#### [DIRECTIONS FOR THIS TASK]
The listing must be copied out in full and exactly; no images go with it.
### COLLECTED MATERIAL ###
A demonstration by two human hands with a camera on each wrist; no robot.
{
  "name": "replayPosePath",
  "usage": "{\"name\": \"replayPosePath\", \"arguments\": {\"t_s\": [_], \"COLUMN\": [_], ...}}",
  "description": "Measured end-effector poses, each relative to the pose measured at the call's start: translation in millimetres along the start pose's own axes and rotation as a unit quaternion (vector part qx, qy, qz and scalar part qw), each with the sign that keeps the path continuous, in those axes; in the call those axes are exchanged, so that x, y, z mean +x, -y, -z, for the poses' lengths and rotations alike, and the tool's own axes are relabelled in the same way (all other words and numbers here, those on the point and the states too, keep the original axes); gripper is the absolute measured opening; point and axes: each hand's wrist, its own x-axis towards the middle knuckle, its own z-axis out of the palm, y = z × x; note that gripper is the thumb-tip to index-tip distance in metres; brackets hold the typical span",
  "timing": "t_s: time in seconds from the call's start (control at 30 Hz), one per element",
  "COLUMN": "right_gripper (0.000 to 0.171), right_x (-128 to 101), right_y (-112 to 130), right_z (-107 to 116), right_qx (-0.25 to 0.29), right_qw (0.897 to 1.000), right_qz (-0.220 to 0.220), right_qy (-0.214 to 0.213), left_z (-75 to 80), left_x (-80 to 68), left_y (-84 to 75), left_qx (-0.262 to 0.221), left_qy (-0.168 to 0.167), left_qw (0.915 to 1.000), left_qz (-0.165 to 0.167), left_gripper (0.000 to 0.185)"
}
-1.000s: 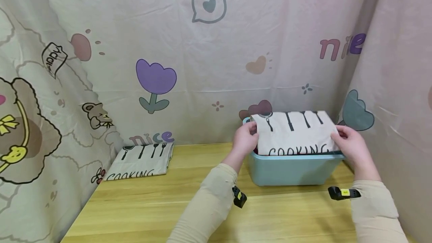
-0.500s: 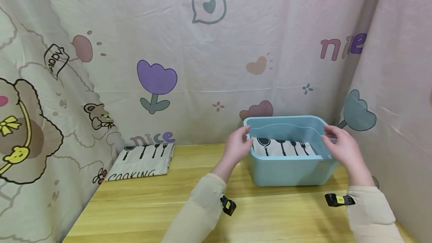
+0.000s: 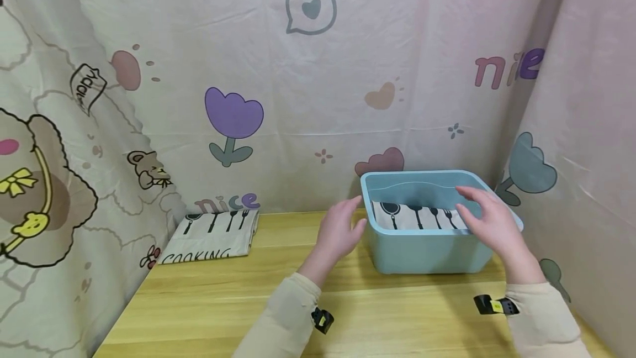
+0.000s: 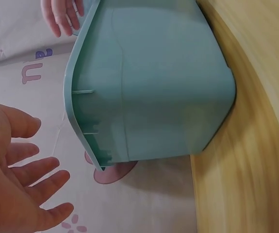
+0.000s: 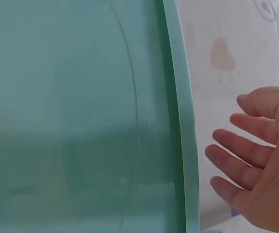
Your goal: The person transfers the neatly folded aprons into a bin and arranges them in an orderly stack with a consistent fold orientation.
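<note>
A light blue plastic bin (image 3: 429,250) stands on the wooden table at the back right. Inside it lies a folded white cloth (image 3: 417,217) printed with black utensils. My left hand (image 3: 338,231) hovers just left of the bin (image 4: 149,92), fingers spread and holding nothing. Over the bin's right front rim is my right hand (image 3: 489,220), also spread and empty. The wrist views show the left hand (image 4: 18,184) and the right hand (image 5: 258,160) beside the bin's wall (image 5: 81,116). A second folded cloth (image 3: 208,235) reading COOKING lies at the table's back left.
Cartoon-printed curtains (image 3: 308,70) close in the back, left and right sides. The wooden table (image 3: 208,303) stretches toward me. Small black clips sit on both sleeves near the wrists.
The folded cloth that both hands held over the bin now lies inside it. Both hands have let go and drawn back a little from the bin's rim.
</note>
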Motion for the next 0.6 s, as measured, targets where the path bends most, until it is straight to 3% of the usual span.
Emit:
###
#### [RESULT]
A demonstration by two human hands with a camera on each wrist; no robot.
{
  "name": "replayPosePath",
  "usage": "{\"name\": \"replayPosePath\", \"arguments\": {\"t_s\": [_], \"COLUMN\": [_], ...}}",
  "description": "Measured end-effector poses, each relative to the pose measured at the call's start: translation in millimetres along the start pose's own axes and rotation as a unit quaternion (vector part qx, qy, qz and scalar part qw), each with the sign that keeps the path continuous, in those axes; in the call those axes are exchanged, so that x, y, z mean +x, -y, -z, for the poses' lengths and rotations alike, and the tool's own axes are relabelled in the same way (all other words and numbers here, those on the point and the states too, keep the original axes); gripper is the absolute measured opening; point and axes: each hand's wrist, its own x-axis towards the middle knuckle, its own z-axis out of the palm, y = z × x; note that gripper is the thumb-tip to index-tip distance in metres; brackets hold the typical span",
  "timing": "t_s: time in seconds from the call's start (control at 30 Hz), one per element",
  "COLUMN": "right_gripper (0.000 to 0.171), right_x (-128 to 101), right_y (-112 to 130), right_z (-107 to 116), right_qx (-0.25 to 0.29), right_qw (0.897 to 1.000), right_qz (-0.220 to 0.220), right_qy (-0.214 to 0.213), left_z (-75 to 80), left_x (-80 to 68), left_y (-84 to 75), left_qx (-0.262 to 0.221), left_qy (-0.168 to 0.167), left_qw (0.915 to 1.000), left_qz (-0.165 to 0.167), left_gripper (0.000 to 0.185)"
}
-1.000s: 
-0.500s: 
+0.000s: 
+0.000s: 
+0.000s: 
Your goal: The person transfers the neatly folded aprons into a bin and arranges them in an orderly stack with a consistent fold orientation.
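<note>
A light blue plastic bin (image 3: 429,250) stands on the wooden table at the back right. Inside it lies a folded white cloth (image 3: 417,217) printed with black utensils. My left hand (image 3: 338,231) hovers just left of the bin (image 4: 149,92), fingers spread and holding nothing. Over the bin's right front rim is my right hand (image 3: 489,220), also spread and empty. The wrist views show the left hand (image 4: 18,184) and the right hand (image 5: 258,160) beside the bin's wall (image 5: 81,116). A second folded cloth (image 3: 208,235) reading COOKING lies at the table's back left.
Cartoon-printed curtains (image 3: 308,70) close in the back, left and right sides. The wooden table (image 3: 208,303) stretches toward me. Small black clips sit on both sleeves near the wrists.
The folded cloth that both hands held over the bin now lies inside it. Both hands have let go and drawn back a little from the bin's rim.
</note>
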Motion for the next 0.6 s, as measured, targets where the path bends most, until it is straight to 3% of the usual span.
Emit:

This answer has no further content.